En peu de temps, le Torontois Craig Silverman s’est imposé dans le milieu journalistique comme «l’expert des fausses nouvelles». Et c’est sans enthousiasme qu’il observe l’alliance entre Facebook et quelques médias, annoncée en décembre pour combattre ce fléau: «il n’y a aucune chance que ça atteigne l’échelle à laquelle se répandent les fausses nouvelles».

Le point positif de cette alliance, poursuit toutefois ce journaliste, c’est que ça puisse servir de signal d’alarme comme quoi Facebook, après bien des hésitations, commence à prendre acte qu’elle a une grosse responsabilité sur les bras. «Mais à moins qu’ils ne dépensent des millions et des millions de dollars, il n’y a aucune chance que des vérificateurs de faits puissent atteindre ce niveau et lutter contre les fausses nouvelles en temps réel.»

Celui qui dirige depuis l’an dernier la division «médias» du magazine américain en ligne BuzzFeed et qui, à ce titre, a contribué l’automne dernier à une série de reportages sur le poids qu’ont eu les fausses nouvelles dans la campagne électorale américaine, était à Montréal en mai, invité par le 8e Congrès international sur le Web et les médias sociaux.

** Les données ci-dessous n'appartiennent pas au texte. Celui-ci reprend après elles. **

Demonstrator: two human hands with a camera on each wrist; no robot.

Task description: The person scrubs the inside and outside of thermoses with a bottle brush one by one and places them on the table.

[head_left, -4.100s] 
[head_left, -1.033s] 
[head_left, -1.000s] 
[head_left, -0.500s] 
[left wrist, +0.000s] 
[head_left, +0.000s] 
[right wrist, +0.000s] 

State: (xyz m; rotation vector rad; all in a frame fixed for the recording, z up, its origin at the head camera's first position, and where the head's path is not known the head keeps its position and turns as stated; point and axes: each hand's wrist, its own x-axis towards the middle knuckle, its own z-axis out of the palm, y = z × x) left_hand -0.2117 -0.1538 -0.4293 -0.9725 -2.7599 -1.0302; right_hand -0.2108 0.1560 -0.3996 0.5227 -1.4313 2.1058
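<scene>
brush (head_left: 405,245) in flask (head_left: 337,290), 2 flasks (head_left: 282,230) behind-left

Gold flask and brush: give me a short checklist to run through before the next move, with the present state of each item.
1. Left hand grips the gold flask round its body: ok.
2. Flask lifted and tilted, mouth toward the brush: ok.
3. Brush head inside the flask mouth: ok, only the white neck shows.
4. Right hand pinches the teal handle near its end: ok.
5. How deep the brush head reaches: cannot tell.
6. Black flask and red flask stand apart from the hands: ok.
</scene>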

C’est en marge de ce congrès qu’il nous a accordé un entretien.

Craig Silverman
Craig Silverman

Symptôme d’un problème de société

Ces informations inventées et pourtant très partagées sur les réseaux sociaux sont devenues le symptôme d’un problème de société. Les reportages de Silverman et de ses collègues ont notamment appris aux journalistes — à leur grand désarroi — que les nouvelles inventées de la campagne électorale américaine avaient été plus populaires que les vraies nouvelles.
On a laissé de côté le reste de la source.